A real digital camera! For kids!
Of course, she'd prefer an iPhone...
Chocolate sponge roll with 2 candles on it (1 and 3). Princess spent ages blowing these out and having them relit!
Later in the day, playing with Daddy on the daybed.
And a few more pics of my back-to-normality life: In the park
Wearing Mummy's slippers
Coffee shop chaos
Sunday, 9 September 2012
I've been home for over a week, and it almost feels as if I was never away and my Dad's passing was all a dream. Until one of my kids makes me laugh and I realise that it has been so very long since I last felt like laughing...

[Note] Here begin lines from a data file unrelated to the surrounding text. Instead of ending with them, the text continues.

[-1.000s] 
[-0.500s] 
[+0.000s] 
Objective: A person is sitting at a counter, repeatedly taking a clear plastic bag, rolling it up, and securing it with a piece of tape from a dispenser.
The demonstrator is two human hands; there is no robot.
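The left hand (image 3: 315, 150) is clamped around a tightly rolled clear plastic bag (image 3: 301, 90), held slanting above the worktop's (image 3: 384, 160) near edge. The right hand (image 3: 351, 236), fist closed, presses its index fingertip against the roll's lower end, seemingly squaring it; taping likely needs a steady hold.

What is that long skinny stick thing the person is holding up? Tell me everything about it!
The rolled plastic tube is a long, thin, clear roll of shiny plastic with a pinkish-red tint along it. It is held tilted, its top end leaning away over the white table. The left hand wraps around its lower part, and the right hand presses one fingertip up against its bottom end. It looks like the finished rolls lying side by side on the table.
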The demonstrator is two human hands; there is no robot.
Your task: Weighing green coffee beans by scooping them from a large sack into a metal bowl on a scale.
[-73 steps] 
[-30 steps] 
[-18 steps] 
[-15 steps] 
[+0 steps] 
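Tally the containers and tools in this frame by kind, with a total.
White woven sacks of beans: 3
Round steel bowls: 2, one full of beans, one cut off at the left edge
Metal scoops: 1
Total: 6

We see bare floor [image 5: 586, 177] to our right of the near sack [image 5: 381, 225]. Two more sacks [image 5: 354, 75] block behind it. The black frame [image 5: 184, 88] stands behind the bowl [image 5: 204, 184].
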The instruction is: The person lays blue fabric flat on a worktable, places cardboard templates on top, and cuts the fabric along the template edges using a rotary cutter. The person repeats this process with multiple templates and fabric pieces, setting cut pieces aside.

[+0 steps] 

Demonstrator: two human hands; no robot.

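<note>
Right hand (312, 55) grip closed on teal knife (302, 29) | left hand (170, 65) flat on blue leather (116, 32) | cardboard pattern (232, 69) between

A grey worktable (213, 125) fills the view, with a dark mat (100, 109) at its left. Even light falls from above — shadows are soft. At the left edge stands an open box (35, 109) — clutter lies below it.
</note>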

I'm ok. I'm just sort of generally a little bit sad. The week I spent in South Africa after Dad died was so hugely emotional that I think I have worked through a great deal of my grief already. Or else it is waiting to hit me later.
We held Dad's memorial on Tuesday 28th August in Saldanha, where he and StepMom live. Because of the short notice and long way to travel we only had about 100 people turn up, where we'd been expecting at least double that. It was nice to have a relatively small number though and they were all close friends and family. One of Dad's brothers and StepBrother flew in from London, a cousin flew from Jhb, and folk gathered from all over.
The memorial was held at the yacht club, of which Dad was a member. It was very suitable, right on the water, and we had glorious weather. Several people spoke, including Dad's doctor from the hospice who was a true angel of mercy. StepGranddaughter C sang Amazing Grace at Dad's request and we all cried. The flower arrangements were done in the colours of the desert spring flowers which are blooming right now in the Saldanha area, and which my Dad loved. There was lots of good food, plenty of wine, and at the end the remaining family gathered at home for a braai.
After Dad died I moved into the house with StepMom (I'd been staying around the corner with StepSister) so that she (and I) wouldn't be waking up alone. It was incredibly emotional and we took turns dissolving in tears until the day I left.
Since coming home I haven't cried much. The kids take a lot of attention and I caught a horrible cold within a couple of days which I can't seem to shake, so there isn't much time left over for grief (or blogging or anything else!)